PS4 doesn't have a Bobcat, but a Jaguar, and Bobcat is not derived from Bulldozer. Bobcat was a second design effort made at the same time by a different team (AMD Austin) than the Bulldozer cores. It was a very bare-bones done-on-the-cheap design sort of meant for the cheap netbook/third world markets, built by a tiny team in a short time with little engineering resources and designed for the TSMC 40nm process that was inferior to the 32nm SOI the BD cores were built for.
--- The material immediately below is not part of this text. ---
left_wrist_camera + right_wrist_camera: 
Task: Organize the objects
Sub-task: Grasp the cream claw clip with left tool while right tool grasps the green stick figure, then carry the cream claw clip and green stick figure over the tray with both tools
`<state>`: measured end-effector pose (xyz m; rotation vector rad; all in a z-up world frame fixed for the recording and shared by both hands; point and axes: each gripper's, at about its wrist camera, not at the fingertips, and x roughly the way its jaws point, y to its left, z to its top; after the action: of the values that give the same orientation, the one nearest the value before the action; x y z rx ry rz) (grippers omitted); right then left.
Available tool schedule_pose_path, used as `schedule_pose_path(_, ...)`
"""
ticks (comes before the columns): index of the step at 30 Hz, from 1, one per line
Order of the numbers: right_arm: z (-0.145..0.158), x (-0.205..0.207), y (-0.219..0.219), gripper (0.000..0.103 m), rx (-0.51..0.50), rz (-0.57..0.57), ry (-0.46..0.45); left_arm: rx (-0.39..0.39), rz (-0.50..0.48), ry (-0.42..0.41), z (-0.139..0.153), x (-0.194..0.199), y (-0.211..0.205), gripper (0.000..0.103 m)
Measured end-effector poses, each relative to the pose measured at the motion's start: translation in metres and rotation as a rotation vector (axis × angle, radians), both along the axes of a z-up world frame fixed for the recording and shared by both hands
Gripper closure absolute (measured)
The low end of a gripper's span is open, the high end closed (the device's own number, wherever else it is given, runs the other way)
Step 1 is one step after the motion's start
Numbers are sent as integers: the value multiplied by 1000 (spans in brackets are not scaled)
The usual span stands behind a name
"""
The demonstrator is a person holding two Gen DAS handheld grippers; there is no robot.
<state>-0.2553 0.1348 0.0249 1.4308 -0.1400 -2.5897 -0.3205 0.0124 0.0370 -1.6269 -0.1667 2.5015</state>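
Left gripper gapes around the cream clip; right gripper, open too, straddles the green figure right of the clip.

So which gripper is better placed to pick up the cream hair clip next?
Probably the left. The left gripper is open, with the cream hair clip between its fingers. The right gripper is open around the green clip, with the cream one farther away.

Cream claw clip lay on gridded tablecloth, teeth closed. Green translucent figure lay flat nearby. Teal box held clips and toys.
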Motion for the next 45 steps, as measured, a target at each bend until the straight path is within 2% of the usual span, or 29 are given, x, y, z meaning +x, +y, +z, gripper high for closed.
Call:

It was much more successful than expected; it was much faster than expected for such a bare-bones design and notably A0 silicon had no showstopping bugs and shipped to customers, something almost unheard of in CPU design.

It's unexpected success at a time AMD was otherwise doing very badly was also sort of the immediate cause for why it went wrong, as AMD's stock options turned worthless and they could not afford to compensate the second design team enough, and Samsung first poached the lead designer (Brad Burgess), who then proceeded to pick the best people who previously worked under him at AMD and formed the core of the Samsung Austin Research Center (SARC) from them. SARC would go on to design and implement the Samsung Exynos M* Arm cores.

This was really bad for the immediate future and plans of the core, as AMD mostly had interns and unqualified lifers left at the team, and follow-on cores lagged behind schedules. Also, soon after Jaguar finally shipped, Intel finally got Atom right with Silvermont, which they were also willing to flood to the market not just at cost but at a negative price (Intel sold Silvermont + network chips for less than what the network chips cost alone, so long as the Silvermonts were not scrapped but had to be sold as products. This was meant to help Silvermont push into the android tablet market, and maybe later into phones, but no-one actually wanted x86 android at the time, and so it just crashed the netbook market.)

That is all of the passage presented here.